◆ **DATA FOR REVIEW**
▼

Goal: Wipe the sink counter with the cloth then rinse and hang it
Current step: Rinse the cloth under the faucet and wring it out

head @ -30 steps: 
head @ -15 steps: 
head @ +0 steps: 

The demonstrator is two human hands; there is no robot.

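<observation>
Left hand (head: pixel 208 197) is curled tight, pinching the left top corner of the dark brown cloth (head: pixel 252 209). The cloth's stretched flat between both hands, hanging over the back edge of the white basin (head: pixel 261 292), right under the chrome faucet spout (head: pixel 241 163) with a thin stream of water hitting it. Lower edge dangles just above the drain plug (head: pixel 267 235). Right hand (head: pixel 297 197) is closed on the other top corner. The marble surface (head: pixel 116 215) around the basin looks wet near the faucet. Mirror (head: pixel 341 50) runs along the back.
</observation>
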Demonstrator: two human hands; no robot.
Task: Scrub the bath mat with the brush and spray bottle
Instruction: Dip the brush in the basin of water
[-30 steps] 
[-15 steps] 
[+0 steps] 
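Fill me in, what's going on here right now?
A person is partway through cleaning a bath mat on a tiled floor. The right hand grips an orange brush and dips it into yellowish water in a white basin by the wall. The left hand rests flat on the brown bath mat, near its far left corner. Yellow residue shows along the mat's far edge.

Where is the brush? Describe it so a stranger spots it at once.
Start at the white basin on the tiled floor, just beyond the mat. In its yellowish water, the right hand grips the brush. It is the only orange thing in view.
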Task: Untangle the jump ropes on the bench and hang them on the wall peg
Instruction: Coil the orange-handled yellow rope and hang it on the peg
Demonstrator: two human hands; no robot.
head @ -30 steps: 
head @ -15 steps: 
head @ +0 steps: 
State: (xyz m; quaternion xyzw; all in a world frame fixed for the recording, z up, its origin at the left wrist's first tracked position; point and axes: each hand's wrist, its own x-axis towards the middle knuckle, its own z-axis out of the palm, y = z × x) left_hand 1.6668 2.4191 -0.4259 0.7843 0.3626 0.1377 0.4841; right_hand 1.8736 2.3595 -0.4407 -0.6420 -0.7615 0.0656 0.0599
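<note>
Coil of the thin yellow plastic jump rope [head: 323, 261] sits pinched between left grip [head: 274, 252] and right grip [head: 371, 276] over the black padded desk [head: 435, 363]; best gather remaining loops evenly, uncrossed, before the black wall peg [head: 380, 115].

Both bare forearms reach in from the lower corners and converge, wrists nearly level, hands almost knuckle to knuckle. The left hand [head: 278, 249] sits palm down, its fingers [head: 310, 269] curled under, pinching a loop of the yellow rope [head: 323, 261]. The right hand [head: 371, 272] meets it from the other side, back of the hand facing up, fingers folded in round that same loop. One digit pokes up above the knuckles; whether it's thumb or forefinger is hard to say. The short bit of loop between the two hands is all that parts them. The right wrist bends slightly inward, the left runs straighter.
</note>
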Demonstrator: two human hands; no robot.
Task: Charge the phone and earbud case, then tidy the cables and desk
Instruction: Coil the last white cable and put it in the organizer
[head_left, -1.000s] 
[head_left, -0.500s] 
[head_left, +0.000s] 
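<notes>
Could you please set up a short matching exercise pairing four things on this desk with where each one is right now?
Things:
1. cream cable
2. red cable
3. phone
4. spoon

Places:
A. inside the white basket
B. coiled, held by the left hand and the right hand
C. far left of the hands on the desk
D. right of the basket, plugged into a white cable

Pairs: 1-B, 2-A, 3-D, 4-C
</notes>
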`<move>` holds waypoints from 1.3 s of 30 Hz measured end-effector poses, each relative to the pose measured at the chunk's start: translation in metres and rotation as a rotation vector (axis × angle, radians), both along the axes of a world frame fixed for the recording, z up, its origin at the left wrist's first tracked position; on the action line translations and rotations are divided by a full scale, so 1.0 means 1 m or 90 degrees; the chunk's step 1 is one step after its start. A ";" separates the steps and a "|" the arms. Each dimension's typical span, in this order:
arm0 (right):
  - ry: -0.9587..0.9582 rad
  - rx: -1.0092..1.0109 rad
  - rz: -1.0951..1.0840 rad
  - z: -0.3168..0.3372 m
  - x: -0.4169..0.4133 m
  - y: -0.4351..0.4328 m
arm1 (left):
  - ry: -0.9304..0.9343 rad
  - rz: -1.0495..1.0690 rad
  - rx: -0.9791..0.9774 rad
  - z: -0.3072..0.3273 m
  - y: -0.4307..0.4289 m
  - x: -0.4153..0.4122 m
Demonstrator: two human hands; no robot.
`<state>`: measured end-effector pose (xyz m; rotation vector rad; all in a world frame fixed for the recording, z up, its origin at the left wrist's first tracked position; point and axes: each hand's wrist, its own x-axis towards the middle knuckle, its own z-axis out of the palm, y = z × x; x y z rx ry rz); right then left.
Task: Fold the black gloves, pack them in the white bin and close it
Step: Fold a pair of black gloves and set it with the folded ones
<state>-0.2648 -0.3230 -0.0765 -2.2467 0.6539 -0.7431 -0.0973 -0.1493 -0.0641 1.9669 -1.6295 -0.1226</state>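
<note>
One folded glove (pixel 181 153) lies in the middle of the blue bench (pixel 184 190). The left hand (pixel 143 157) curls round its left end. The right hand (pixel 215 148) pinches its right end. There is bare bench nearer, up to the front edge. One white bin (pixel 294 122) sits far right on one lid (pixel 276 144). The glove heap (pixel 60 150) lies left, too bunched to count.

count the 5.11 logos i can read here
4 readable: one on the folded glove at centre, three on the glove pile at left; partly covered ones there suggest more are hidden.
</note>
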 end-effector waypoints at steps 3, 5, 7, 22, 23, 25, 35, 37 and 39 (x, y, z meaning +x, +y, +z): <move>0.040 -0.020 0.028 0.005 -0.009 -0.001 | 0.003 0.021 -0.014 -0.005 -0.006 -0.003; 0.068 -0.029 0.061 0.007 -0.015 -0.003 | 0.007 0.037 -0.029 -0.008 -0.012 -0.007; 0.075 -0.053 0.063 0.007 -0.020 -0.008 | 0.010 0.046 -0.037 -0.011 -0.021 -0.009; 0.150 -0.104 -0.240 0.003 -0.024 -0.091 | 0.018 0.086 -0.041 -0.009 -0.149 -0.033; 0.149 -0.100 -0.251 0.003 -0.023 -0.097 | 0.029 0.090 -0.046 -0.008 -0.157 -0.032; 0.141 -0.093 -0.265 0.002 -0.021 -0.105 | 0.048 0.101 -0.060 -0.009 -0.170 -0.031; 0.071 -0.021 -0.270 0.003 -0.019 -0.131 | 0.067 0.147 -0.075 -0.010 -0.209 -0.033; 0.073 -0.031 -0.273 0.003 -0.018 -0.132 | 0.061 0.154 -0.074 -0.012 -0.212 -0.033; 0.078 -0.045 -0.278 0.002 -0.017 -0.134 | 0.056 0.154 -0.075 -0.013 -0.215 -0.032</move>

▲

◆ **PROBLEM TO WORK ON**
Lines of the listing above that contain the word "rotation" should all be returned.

◆ **RESULT OF THE TASK**
`<move>` holds waypoints from 1.3 s of 30 Hz measured end-effector poses, each relative to the pose measured at the chunk's start: translation in metres and rotation as a rotation vector (axis × angle, radians), both along the axes of a world frame fixed for the recording, z up, its origin at the left wrist's first tracked position; on the action line translations and rotations are divided by a full scale, so 1.0 means 1 m or 90 degrees; the chunk's step 1 is one step after its start. A ";" separates the steps and a "|" the arms. Each dimension's typical span, in this order:
`<state>`: measured end-effector pose (xyz m; rotation vector rad; all in a world frame fixed for the recording, z up, its origin at the left wrist's first tracked position; point and axes: each hand's wrist, its own x-axis towards the middle knuckle, its own z-axis out of the palm, y = z × x; x y z rx ry rz); right then left.

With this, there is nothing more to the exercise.